### Dependancies

In [26]:
import pandas as pd
import gensim
from gensim.utils import simple_preprocess
from gensim.parsing.preprocessing import STOPWORDS
from nltk.stem import WordNetLemmatizer, SnowballStemmer
stemmer = SnowballStemmer("english")
from nltk.stem.porter import *
import numpy as np
np.random.seed(1110)
import nltk
nltk.download('wordnet')
from gensim import corpora, models

[nltk_data] Downloading package wordnet to
[nltk_data]     C:\Users\hrith\AppData\Roaming\nltk_data...
[nltk_data]   Package wordnet is already up-to-date!


### Dataset
**RedditNews.csv** contains Daily News headlines from the Stock Market.
This data set can be found [here](https://www.kaggle.com/aaron7sun/stocknews/data#)

In [16]:
data = pd.read_csv('Datasets/stocknews/RedditNews.csv', error_bad_lines=False);
data_text = data[['News']]
data_text['index'] = data_text.index
documents = data_text

### Data Pre-processing
We will perform the following steps:
- **Tokenization**: Split the text into sentences and the sentences into words.
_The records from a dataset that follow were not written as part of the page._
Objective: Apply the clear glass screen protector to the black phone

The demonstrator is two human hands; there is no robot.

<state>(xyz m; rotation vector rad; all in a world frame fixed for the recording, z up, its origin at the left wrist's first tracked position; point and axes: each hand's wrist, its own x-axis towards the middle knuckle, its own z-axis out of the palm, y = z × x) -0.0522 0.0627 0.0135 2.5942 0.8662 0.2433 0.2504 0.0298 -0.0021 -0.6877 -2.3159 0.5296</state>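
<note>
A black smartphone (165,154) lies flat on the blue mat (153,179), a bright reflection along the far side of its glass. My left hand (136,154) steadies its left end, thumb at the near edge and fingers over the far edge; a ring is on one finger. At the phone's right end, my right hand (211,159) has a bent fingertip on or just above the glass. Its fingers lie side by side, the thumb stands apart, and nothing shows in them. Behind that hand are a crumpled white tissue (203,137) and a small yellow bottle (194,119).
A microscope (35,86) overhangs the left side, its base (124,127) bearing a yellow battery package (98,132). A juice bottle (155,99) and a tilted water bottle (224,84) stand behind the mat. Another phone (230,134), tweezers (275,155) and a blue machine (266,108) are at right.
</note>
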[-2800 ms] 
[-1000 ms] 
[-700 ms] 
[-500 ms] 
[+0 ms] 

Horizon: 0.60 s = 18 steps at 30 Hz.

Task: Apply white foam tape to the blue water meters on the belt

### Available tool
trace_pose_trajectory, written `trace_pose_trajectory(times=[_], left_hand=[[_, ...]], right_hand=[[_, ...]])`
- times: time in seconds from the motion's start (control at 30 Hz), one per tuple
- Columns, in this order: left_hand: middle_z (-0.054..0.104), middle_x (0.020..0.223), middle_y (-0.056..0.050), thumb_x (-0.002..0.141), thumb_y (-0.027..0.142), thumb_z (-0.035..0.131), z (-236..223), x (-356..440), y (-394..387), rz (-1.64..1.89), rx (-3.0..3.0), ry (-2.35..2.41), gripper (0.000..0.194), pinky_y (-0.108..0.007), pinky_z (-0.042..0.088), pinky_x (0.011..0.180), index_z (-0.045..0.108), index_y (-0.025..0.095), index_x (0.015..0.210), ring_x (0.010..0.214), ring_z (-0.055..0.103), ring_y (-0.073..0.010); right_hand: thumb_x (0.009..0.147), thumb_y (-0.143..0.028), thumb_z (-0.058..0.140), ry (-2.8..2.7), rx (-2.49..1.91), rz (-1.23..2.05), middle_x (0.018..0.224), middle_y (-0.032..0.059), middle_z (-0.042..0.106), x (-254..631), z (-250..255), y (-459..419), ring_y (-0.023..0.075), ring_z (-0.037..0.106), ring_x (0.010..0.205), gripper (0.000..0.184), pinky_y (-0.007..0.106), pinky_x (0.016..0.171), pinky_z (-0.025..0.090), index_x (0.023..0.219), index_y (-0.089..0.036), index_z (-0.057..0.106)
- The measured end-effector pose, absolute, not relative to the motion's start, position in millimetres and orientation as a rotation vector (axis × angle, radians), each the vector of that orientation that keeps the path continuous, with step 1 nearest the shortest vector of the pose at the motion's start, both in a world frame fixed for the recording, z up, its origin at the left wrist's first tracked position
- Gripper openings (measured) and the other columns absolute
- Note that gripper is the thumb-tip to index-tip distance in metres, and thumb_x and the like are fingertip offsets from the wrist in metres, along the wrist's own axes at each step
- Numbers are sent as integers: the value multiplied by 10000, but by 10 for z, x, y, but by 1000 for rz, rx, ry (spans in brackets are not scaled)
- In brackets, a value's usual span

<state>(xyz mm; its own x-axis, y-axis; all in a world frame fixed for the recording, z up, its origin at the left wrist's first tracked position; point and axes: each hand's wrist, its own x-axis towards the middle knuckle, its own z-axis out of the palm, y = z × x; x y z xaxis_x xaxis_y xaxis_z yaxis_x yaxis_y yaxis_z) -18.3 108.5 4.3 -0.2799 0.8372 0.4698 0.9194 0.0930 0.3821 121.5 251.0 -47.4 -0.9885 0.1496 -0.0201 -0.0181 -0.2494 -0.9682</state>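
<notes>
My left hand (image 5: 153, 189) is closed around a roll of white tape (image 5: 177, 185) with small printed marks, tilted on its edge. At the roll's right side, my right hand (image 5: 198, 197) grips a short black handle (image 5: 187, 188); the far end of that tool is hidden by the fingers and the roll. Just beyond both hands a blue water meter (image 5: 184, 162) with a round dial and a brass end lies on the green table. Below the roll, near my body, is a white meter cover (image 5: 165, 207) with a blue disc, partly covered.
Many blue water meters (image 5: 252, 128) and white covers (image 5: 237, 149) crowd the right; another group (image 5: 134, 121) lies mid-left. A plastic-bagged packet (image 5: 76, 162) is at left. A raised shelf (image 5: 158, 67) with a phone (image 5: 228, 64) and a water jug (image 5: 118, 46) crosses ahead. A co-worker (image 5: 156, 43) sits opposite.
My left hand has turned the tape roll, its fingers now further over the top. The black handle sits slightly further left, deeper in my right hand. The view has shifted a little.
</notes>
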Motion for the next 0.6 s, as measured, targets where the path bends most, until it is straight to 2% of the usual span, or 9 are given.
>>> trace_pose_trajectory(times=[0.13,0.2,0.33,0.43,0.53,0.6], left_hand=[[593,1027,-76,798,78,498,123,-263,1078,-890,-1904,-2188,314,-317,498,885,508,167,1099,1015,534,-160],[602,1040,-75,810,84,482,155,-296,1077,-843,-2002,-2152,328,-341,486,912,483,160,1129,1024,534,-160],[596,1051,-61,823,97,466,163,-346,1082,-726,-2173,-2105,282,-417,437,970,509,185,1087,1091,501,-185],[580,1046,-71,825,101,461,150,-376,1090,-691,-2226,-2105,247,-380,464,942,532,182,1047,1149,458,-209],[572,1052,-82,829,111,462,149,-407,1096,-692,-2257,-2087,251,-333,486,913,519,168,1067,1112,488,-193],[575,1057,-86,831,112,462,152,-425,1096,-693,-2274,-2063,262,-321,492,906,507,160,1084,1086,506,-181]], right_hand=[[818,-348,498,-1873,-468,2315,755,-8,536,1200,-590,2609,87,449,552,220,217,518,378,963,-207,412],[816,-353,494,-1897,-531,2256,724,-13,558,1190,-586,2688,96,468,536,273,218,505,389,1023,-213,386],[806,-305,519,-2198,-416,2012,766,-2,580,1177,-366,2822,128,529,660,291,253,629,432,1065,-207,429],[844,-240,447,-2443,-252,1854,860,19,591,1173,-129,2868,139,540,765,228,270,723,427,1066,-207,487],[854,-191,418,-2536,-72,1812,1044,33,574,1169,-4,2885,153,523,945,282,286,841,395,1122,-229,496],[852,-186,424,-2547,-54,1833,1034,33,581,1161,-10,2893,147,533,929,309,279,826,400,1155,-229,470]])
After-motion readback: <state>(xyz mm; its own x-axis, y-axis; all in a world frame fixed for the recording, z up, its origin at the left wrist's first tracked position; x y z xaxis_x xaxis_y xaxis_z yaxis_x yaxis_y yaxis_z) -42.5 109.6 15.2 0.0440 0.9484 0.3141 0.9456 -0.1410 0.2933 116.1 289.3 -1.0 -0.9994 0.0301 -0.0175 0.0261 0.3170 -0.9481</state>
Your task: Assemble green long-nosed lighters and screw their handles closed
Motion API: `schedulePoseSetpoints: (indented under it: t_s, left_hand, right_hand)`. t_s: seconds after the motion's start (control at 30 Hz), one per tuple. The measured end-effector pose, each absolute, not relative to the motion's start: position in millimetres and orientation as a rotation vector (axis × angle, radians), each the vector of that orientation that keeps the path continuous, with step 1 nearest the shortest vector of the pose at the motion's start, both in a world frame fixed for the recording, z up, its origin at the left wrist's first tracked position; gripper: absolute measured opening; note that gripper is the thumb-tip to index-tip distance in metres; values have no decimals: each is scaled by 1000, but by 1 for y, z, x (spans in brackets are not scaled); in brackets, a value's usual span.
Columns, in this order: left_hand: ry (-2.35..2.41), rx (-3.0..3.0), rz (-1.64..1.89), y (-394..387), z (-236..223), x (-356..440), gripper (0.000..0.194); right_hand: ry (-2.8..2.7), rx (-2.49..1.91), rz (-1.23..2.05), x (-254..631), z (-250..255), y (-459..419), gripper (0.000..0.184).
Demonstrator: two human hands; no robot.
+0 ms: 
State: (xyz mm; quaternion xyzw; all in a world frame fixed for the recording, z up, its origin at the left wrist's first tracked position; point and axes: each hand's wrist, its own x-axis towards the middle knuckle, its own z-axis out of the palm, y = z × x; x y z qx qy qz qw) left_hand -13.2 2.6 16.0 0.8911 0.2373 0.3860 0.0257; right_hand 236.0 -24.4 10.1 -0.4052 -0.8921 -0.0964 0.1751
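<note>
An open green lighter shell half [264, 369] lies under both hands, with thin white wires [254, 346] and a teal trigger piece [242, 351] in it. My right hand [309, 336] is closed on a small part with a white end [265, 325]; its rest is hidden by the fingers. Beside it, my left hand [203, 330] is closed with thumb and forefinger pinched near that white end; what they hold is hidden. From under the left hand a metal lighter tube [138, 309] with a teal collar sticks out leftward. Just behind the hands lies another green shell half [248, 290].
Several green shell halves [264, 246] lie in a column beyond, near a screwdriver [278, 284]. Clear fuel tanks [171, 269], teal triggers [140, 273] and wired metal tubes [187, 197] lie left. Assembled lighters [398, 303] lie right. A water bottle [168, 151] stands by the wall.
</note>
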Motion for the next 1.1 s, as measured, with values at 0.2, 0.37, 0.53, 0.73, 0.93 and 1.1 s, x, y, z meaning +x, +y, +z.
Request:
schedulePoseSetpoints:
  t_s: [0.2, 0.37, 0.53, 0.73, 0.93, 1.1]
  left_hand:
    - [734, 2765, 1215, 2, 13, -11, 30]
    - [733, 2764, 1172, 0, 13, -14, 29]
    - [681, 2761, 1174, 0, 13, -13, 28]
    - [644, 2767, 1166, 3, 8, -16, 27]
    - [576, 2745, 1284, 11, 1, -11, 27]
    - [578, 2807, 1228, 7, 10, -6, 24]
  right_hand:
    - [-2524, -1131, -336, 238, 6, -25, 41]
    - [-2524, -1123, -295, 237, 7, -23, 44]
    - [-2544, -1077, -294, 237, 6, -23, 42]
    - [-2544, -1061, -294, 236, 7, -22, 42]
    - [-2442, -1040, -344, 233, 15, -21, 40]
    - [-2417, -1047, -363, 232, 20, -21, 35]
Lowercase the words and remove punctuation.
- Words that have fewer than 3 characters are removed.
- All **stopwords** are removed.
- Words are **lemmatized** — words in third person are changed to first person and verbs in past and future tenses are changed into present.
- Words are **stemmed** — words are reduced to their root form.

In [17]:
def lemmatize_stemming(text):
    return stemmer.stem(WordNetLemmatizer().lemmatize(text, pos='v'))
def preprocess(text):
    result = []
    for token in gensim.utils.simple_preprocess(text):
        if token not in gensim.parsing.preprocessing.STOPWORDS and len(token) > 3:
            result.append(lemmatize_stemming(token))
    return result

In [18]:
doc_sample = documents[documents['index'] == 4310].values[0][0]
print('original document: ')
words = []
for word in doc_sample.split(' '):
    words.append(word)
print(words)
print('\n\n tokenized and lemmatized document: ')
print(preprocess(doc_sample))

original document: 
["Delhi's", 'air', 'quality', 'improves', 'after', '9', 'days', 'of', 'odd-even', 'formula,', 'pollution', 'levels', 'drop', 'sharply']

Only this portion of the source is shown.